Other Neighborhoods

By Helenmary Sheridan
March 4, 2010

Moving away from the University and Hyde Park is impractical for many current students, but other neighborhoods on the South Side offer several advantages for those willing to make the commute. The first is price: pretty much anywhere on the South Side is inexpensive compared to Hyde Park, and larger, more interesting apartments are available for less. (Just be careful—sometimes “interesting” is realtor-speak for “decrepit.”) The second is diversity: the commercial strips of Pilsen, Chinatown, and Bridgeport host shops and restaurants with products that can’t be found in Hyde Park. The third, related advantage is less tangible: living away from the hub of University life may make one feel less confined by the ivory tower, a quality especially desirable to recent graduates, grad students, and people with no connection to the University to begin with.

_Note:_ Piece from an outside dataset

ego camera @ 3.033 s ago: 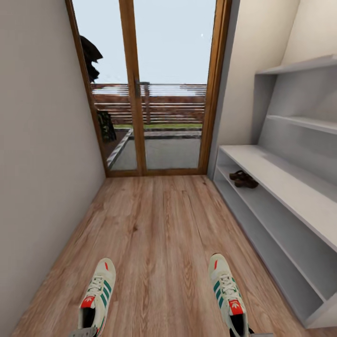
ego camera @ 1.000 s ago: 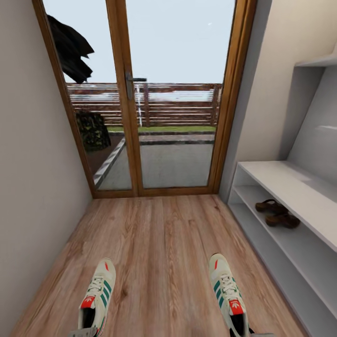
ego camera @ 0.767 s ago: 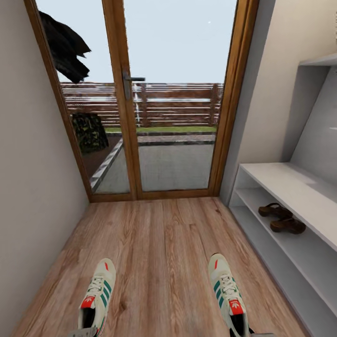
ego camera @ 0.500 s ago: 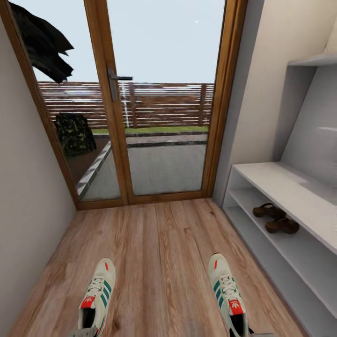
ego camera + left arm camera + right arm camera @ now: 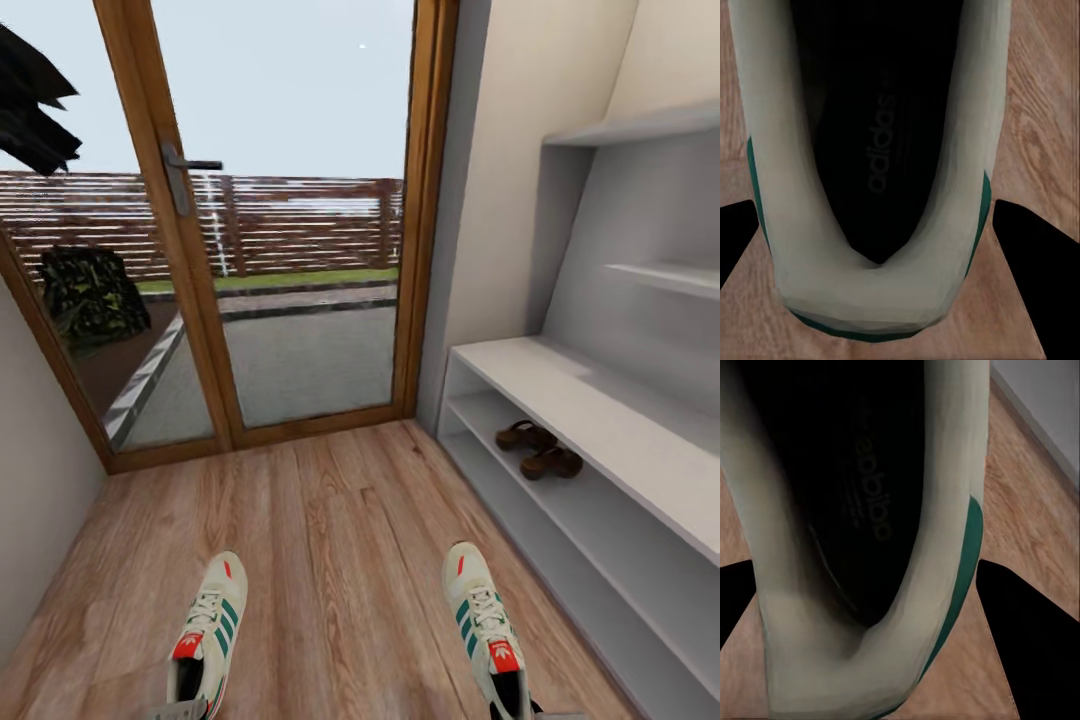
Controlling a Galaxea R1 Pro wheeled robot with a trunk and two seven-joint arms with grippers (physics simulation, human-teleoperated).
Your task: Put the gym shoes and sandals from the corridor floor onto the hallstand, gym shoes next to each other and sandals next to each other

The process of actually finding an apartment can be tougher than in Hyde Park. One tactic is to simply canvass the neighborhood, looking for signs put up by individual landlords. This is also a good way to assess the character and safety of the neighborhood. Another is to read the local bulletin boards and newspapers. Look for both in coffee shops and grocery stores; Bridgeport has an especially active classified section in the Bridgeport News, published every Wednesday. Landlords on the South Side seem to post less often on Craigslist than owners from other parts of the city, and citywide rental listings rarely have a good selection of apartments away from the University of Illinois at Chicago and Illinois Institute of Technology campuses, so putting in some legwork is worth the effort. (Helenmary Sheridan)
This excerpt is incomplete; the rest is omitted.